YOUR ASSIGNMENT:
Write out, word for word, the first line of the data below and every line after it through the one containing "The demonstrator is".

DATA SHOWN:
+++

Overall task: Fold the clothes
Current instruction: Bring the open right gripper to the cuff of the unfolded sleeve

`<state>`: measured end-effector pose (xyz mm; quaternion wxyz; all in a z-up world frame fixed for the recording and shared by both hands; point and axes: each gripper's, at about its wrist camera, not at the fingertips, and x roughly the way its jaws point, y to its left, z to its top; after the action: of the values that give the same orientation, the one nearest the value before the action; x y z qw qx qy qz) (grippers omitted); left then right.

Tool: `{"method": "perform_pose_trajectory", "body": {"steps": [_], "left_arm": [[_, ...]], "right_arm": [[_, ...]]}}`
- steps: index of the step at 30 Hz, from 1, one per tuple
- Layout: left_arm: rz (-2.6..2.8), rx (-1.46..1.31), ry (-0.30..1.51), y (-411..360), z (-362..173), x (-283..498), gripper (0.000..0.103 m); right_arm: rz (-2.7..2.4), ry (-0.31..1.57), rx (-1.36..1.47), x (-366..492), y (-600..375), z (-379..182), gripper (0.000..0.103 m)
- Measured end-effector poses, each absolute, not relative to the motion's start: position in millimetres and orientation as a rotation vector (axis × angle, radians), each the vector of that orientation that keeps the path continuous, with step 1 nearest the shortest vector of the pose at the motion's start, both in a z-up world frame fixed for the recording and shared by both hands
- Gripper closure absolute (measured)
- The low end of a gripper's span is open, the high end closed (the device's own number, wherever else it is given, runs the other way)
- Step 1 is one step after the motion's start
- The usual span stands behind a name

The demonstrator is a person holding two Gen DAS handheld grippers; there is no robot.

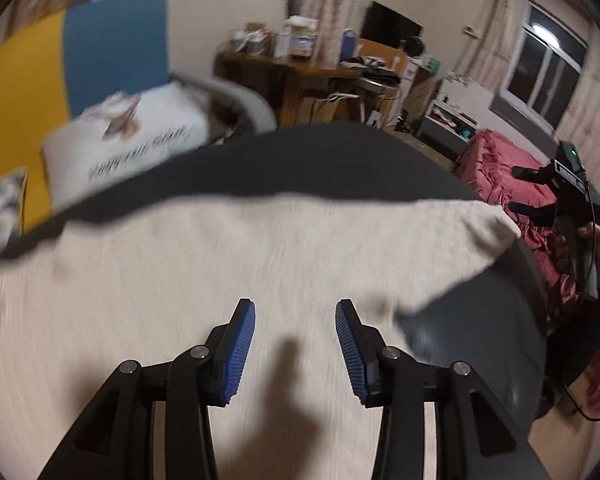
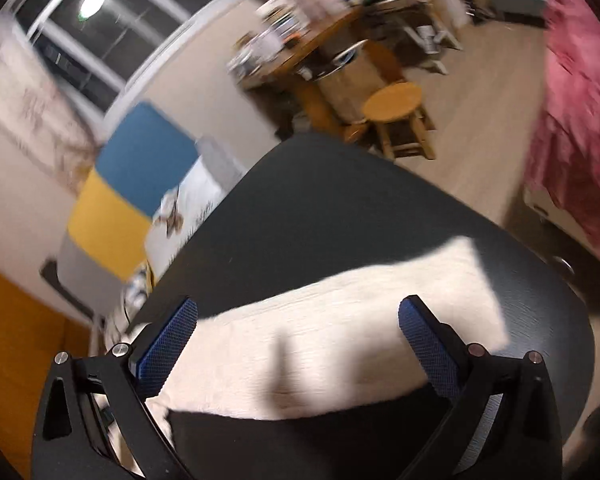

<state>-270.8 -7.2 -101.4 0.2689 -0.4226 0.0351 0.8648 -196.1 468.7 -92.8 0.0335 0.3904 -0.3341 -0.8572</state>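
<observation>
Both the left gripper (image 1: 295,344) and right gripper (image 2: 298,344) are hovering open and empty over the cream garment (image 1: 220,264), which is looking soft and limp, best pinched at its far edge across mid-frame.

— What's carrying everything?

— A dark table (image 1: 340,160), matte black, with a rounded edge.

— And on it?

— One cream cloth (image 1: 220,272), lying flat, blurred in both views. From the left tool's view it covers most of the near side, and a bare dark strip runs along the far side. Its right end tapers to a corner near the rim.

— From the right side?

— Same cloth (image 2: 340,340), a pale band across the table (image 2: 340,208), dark top bare beyond it.
</observation>
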Motion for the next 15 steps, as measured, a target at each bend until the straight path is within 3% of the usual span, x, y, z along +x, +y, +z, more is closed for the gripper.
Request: {"method": "perform_pose_trajectory", "body": {"steps": [9,15], "left_arm": [[2.347,-1.286,0.102,17,-142,-325,0.061],[2.347,-1.242,0.103,24,-127,-319,0.061]], "right_arm": [[-2.608,-0.949,1.339,-243,459,-129,0.001],[-2.608,-0.952,1.345,-242,454,-118,0.004]]}}
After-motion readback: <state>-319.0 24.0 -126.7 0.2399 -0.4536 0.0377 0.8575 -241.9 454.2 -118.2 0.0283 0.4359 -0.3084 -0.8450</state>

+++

EXERCISE RESULT:
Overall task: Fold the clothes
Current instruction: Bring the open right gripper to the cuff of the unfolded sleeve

`<state>`: measured end-effector pose (xyz mm; quaternion wxyz; all in a z-up world frame fixed for the recording and shared by both hands; point and axes: each gripper's, at about its wrist camera, not at the fingertips, and x roughly the way its jaws point, y to its left, z to its top; after the action: of the values that give the same orientation, the one nearest the value before the action; x y z qw qx qy qz) (grippers omitted); left then right.

Tool: `{"method": "perform_pose_trajectory", "body": {"steps": [_], "left_arm": [[_, ...]], "right_arm": [[_, ...]]}}`
- steps: index of the step at 30 Hz, from 1, one per tuple
- Layout: left_arm: rz (-2.6..2.8), rx (-1.46..1.31), ry (-0.30..1.51), y (-411..360), z (-362..173), x (-283..498), gripper (0.000..0.103 m); right_arm: rz (-2.7..2.4), ry (-0.31..1.57), rx (-1.36..1.47), x (-366..492), y (-600..375), z (-379..182), gripper (0.000..0.103 m)
- Measured end-effector poses, each absolute, not relative to the motion's start: position in millimetres and orientation as a rotation vector (axis × angle, radians), each the vector of that orientation that keeps the path continuous, with step 1 nearest the shortest vector of the pose at the motion's start, both in a z-up world frame fixed for the recording and shared by both hands
- Gripper closure absolute (measured)
- The low end of a gripper's span is open, the high end closed (the device's own number, wherever else it is given, runs the other way)
- Step 1 is one step after the motion's start
- The usual span stands behind a name

The demonstrator is a person holding two Gen DAS handheld grippers; there is no robot.

The exercise calls for nothing more.